The following is an excerpt from a Reuters article that quotes Finance Professor Jeff Bergstrand on the euro zone’s financial crisis and the U.S. economy. This story also appeared in Reuters India and the Irish Independent. To read the entire article visit: GLOBAL MARKETS WEEKAHEAD.
The Greek elections set the stage for a volatile week in the financial markets but, barring a surprisingly negative result, immediate policy changes look unlikely though a heavy schedule of high level meetings will keep investors on edge.

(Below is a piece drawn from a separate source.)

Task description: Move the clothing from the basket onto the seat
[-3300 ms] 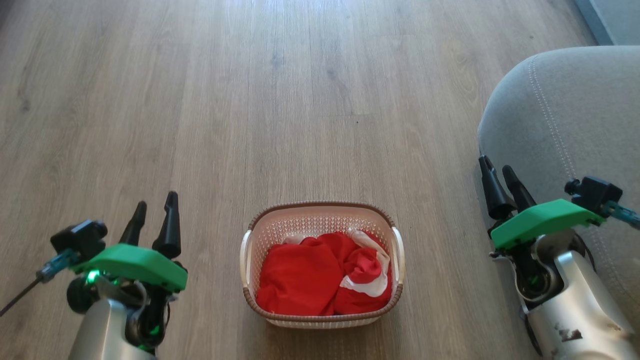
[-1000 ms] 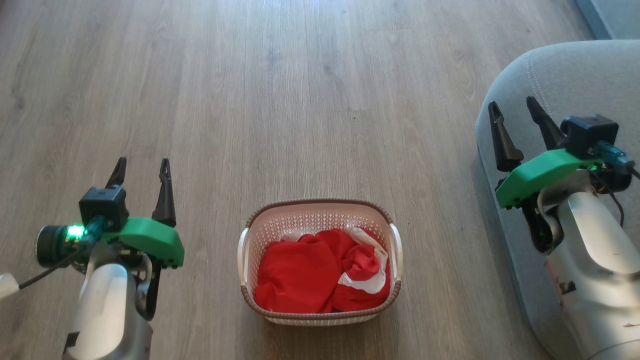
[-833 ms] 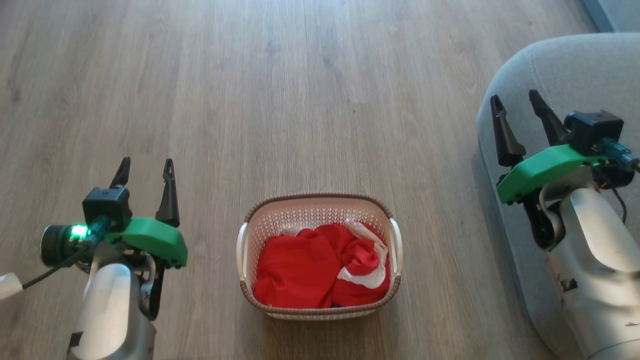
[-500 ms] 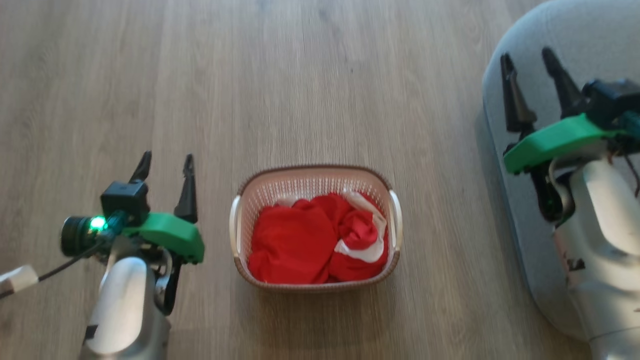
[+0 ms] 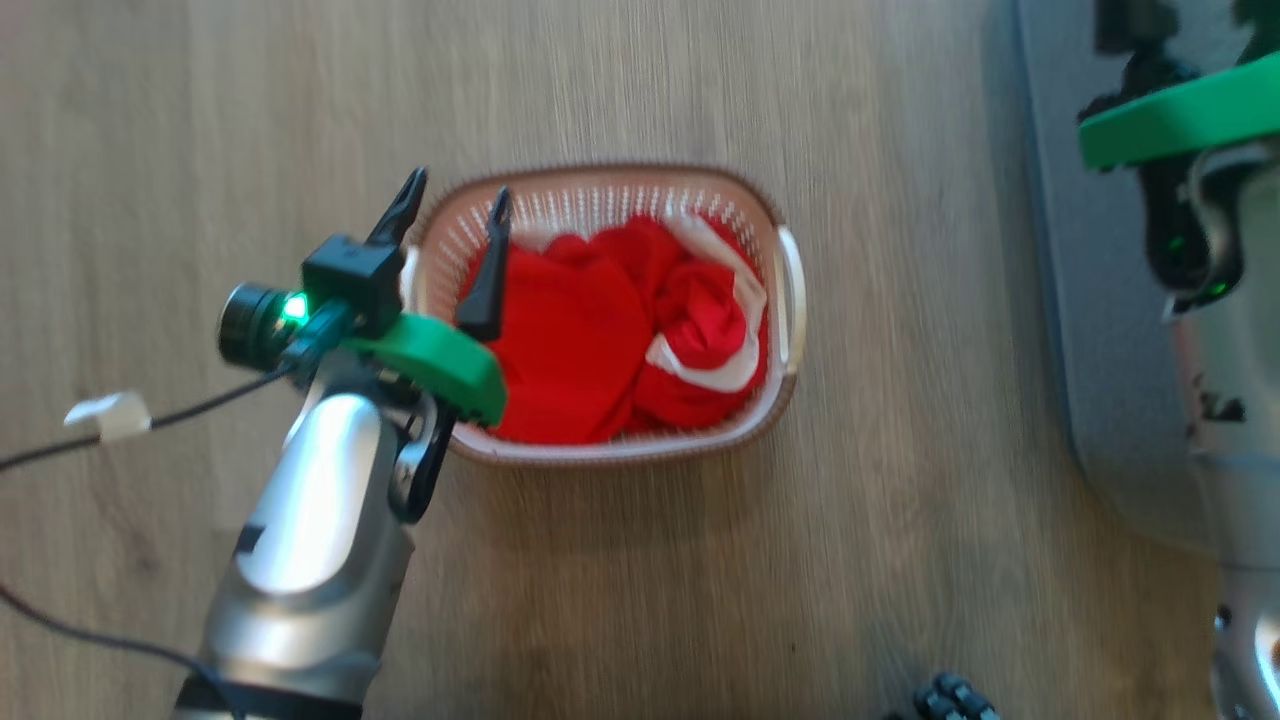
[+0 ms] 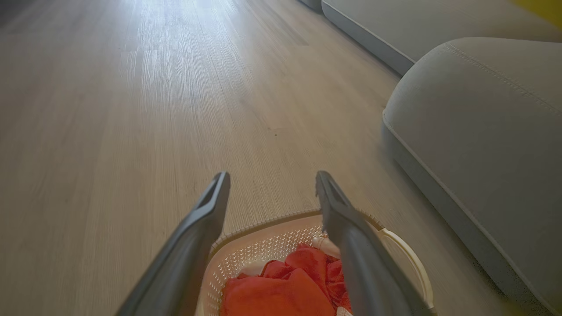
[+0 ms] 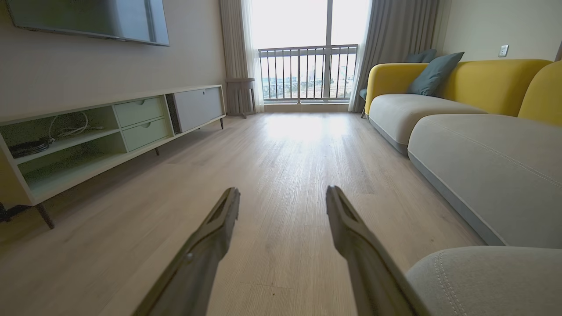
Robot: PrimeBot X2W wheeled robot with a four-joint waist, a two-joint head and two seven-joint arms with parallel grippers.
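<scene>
The cream basket (image 5: 790, 290) with a brown rim stands on the wood floor. The red clothing (image 5: 570, 340) lies inside it, a plain red piece on the left and a red piece with white panels (image 5: 715, 335) on the right. My left gripper (image 5: 457, 190) hangs open over the basket's left rim, one finger outside the wall and one above the red cloth. In the left wrist view the open gripper (image 6: 272, 175) points past the basket (image 6: 263, 221) and the clothing (image 6: 285, 294). The grey seat (image 5: 1100, 300) lies to the right. Beside the seat (image 7: 483, 166), my right gripper (image 7: 283, 193) is open and empty.
A black cable with a white tag (image 5: 105, 415) trails over the floor at the left. A small dark object (image 5: 945, 695) sits at the bottom edge. Across the room are a low TV console (image 7: 109, 131), a yellow sofa back (image 7: 461, 83) and a balcony window (image 7: 307, 70).
The head camera has tipped downward, shifting the whole picture. My left gripper has moved from the floor left of the basket to above its left rim. Both grippers stayed open.
</scene>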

G20 leaders gather in Mexico on Monday, the U.S. Federal Reserve's rate setting committee meets for two days from Tuesday, euro zone finance ministers meet Thursday, and a mini-summit of German, French, Italian and Spanish leaders is scheduled for Friday in Rome.
Announcements from any one of these events could move markets sharply although most big investors currently hold extremely risk averse positions, and don't look set to change their views in the coming week, or for months, on fears the crisis in Europe has yet to reach its nadir.Excerpt
The intensifying euro zone crisis could have an impact across the Atlantic in the other big event of the week - the U.S. Federal Reserve's policy making meeting on June 19 and 20.
Most economist don't expect the Fed to announce any further easing in its already loose monetary policy according to the latest Reuters poll, especially with government bond yields at record lows.
"Here it's a entirely wait and see attitude. What happens to our economy is pretty much outside our control right now because so much hinges on Europe," said Jeffrey Bergstrand
, Professor of Finance at the University of Notre Dame near Chicago.
Asked about the prospect for policy change, Bergstrand, a former Federal Reserve economist, said: "Absolutely nothing is going to happen."